Dataset excerpts

_ _ _ _

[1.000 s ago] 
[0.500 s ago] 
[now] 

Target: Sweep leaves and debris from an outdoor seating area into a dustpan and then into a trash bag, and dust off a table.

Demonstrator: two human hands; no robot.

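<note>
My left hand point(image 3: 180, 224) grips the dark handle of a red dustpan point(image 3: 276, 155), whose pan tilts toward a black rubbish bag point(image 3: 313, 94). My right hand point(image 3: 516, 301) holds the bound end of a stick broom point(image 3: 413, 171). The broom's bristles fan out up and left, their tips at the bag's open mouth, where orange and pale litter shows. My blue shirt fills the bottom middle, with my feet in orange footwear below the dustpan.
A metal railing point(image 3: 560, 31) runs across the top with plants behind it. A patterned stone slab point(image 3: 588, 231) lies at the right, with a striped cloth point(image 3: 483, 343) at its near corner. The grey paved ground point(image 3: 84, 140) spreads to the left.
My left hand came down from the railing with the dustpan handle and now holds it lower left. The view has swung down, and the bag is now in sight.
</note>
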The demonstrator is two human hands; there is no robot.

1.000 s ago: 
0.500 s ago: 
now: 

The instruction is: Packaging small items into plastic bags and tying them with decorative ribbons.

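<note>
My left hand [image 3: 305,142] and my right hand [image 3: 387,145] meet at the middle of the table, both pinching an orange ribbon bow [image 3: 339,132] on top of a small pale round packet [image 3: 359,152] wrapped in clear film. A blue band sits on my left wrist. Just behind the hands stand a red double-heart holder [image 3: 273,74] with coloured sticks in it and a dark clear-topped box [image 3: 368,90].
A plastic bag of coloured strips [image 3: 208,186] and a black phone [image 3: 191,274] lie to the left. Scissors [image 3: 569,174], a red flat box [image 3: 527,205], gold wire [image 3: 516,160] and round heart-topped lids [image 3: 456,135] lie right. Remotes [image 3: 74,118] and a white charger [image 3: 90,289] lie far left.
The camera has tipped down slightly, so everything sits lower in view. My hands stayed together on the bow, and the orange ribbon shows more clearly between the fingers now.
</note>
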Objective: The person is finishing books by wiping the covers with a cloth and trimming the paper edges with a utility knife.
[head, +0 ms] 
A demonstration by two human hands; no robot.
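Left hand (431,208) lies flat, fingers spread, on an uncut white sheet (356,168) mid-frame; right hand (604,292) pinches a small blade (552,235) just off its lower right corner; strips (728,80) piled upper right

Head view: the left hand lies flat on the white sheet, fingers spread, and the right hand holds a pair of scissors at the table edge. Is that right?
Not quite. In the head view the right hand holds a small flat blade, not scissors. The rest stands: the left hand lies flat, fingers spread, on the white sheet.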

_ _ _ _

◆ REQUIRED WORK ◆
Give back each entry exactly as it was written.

◆ RESPONSE TO THE EXERCISE ◆
[1.000 s ago] 
[0.500 s ago] 
[now] 

Target: Sweep leaves and debris from an outdoor seating area into a dustpan and then into a trash bag, and dust off a table.

Demonstrator: two human hands; no robot.

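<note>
My left hand point(image 3: 180, 224) grips the dark handle of a red dustpan point(image 3: 276, 155), whose pan tilts toward a black rubbish bag point(image 3: 313, 94). My right hand point(image 3: 516, 301) holds the bound end of a stick broom point(image 3: 413, 171). The broom's bristles fan out up and left, their tips at the bag's open mouth, where orange and pale litter shows. My blue shirt fills the bottom middle, with my feet in orange footwear below the dustpan.
A metal railing point(image 3: 560, 31) runs across the top with plants behind it. A patterned stone slab point(image 3: 588, 231) lies at the right, with a striped cloth point(image 3: 483, 343) at its near corner. The grey paved ground point(image 3: 84, 140) spreads to the left.
My left hand came down from the railing with the dustpan handle and now holds it lower left. The view has swung down, and the bag is now in sight.
</note>
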The demonstrator is two human hands; there is no robot.

1.000 s ago: 
0.500 s ago: 
now: 

The instruction is: Packaging small items into plastic bags and tying them with decorative ribbons.

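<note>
My left hand [image 3: 305,142] and my right hand [image 3: 387,145] meet at the middle of the table, both pinching an orange ribbon bow [image 3: 339,132] on top of a small pale round packet [image 3: 359,152] wrapped in clear film. A blue band sits on my left wrist. Just behind the hands stand a red double-heart holder [image 3: 273,74] with coloured sticks in it and a dark clear-topped box [image 3: 368,90].
A plastic bag of coloured strips [image 3: 208,186] and a black phone [image 3: 191,274] lie to the left. Scissors [image 3: 569,174], a red flat box [image 3: 527,205], gold wire [image 3: 516,160] and round heart-topped lids [image 3: 456,135] lie right. Remotes [image 3: 74,118] and a white charger [image 3: 90,289] lie far left.
The camera has tipped down slightly, so everything sits lower in view. My hands stayed together on the bow, and the orange ribbon shows more clearly between the fingers now.
</note>
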Objective: The person is finishing books by wiping the covers with a cloth and trimming the paper edges with a utility knife.
[head, +0 ms] 
A demonstration by two human hands; no robot.
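Left hand (431,208) lies flat, fingers spread, on an uncut white sheet (356,168) mid-frame; right hand (604,292) pinches a small blade (552,235) just off its lower right corner; strips (728,80) piled upper right

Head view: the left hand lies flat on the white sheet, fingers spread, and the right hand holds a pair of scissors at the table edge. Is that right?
Not quite. In the head view the right hand holds a small flat blade, not scissors. The rest stands: the left hand lies flat, fingers spread, on the white sheet.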

No further output is needed.